Problem description: Among the entries below, please show each line that carries the word "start".

Records from a data source:
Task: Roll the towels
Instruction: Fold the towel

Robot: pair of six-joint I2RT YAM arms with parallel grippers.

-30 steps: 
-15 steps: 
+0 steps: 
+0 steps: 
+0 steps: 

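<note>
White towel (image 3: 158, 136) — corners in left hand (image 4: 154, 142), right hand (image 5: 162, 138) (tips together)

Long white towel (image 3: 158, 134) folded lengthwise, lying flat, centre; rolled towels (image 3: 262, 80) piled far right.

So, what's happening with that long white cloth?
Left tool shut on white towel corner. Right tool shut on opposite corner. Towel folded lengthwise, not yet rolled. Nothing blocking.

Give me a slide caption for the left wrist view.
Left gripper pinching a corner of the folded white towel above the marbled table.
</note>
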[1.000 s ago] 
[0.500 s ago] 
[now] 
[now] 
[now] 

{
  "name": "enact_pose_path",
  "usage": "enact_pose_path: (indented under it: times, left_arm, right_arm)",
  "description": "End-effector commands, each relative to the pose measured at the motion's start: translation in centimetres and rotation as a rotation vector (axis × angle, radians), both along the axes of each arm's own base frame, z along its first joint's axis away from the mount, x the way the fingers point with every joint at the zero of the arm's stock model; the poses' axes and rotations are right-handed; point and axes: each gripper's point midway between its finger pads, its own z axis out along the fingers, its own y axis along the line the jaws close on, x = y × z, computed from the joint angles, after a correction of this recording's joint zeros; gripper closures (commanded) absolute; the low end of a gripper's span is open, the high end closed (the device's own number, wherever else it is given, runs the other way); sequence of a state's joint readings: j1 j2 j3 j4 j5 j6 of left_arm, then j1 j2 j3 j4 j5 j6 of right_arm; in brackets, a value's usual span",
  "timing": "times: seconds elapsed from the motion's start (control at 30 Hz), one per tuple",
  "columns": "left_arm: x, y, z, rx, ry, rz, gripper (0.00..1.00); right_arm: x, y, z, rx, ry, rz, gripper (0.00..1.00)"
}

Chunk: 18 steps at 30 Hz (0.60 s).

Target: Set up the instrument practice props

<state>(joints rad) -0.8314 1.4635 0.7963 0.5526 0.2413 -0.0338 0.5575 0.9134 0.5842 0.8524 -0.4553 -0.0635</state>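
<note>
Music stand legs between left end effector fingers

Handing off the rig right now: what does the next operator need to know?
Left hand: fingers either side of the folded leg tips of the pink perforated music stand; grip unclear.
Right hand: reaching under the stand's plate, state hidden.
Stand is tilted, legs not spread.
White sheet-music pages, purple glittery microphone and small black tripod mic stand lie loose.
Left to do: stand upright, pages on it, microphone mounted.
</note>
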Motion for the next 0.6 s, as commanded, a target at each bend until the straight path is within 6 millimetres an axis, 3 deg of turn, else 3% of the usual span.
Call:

Exercise output:
  "description": "End-effector commands, each relative to the pose measured at the motion's start: translation in centimetres and rotation as a rotation vector (axis × angle, radians), both along the axes of each arm's own base frame, z along its first joint's axis away from the mount, x the way the fingers point with every joint at the zero of the arm's stock model; the poses' axes and rotations are right-handed; point and axes: each gripper's point midway between its finger pads, its own z axis out along the fingers, its own y axis along the line the jaws close on, x = y × z, computed from the joint angles, after a correction of this recording's joint zeros; gripper closures (commanded) absolute; the low end of a gripper's span is open, the high end closed (the device's own number, wherever else it is given, runs the other way); sequence of a state's joint readings: j1 j2 j3 j4 j5 j6 of left_arm, then j1 j2 j3 j4 j5 j6 of right_arm; in brackets, a value's usual span",
  "timing": "times: seconds elapsed from the motion's start (control at 30 Hz), one per tuple",

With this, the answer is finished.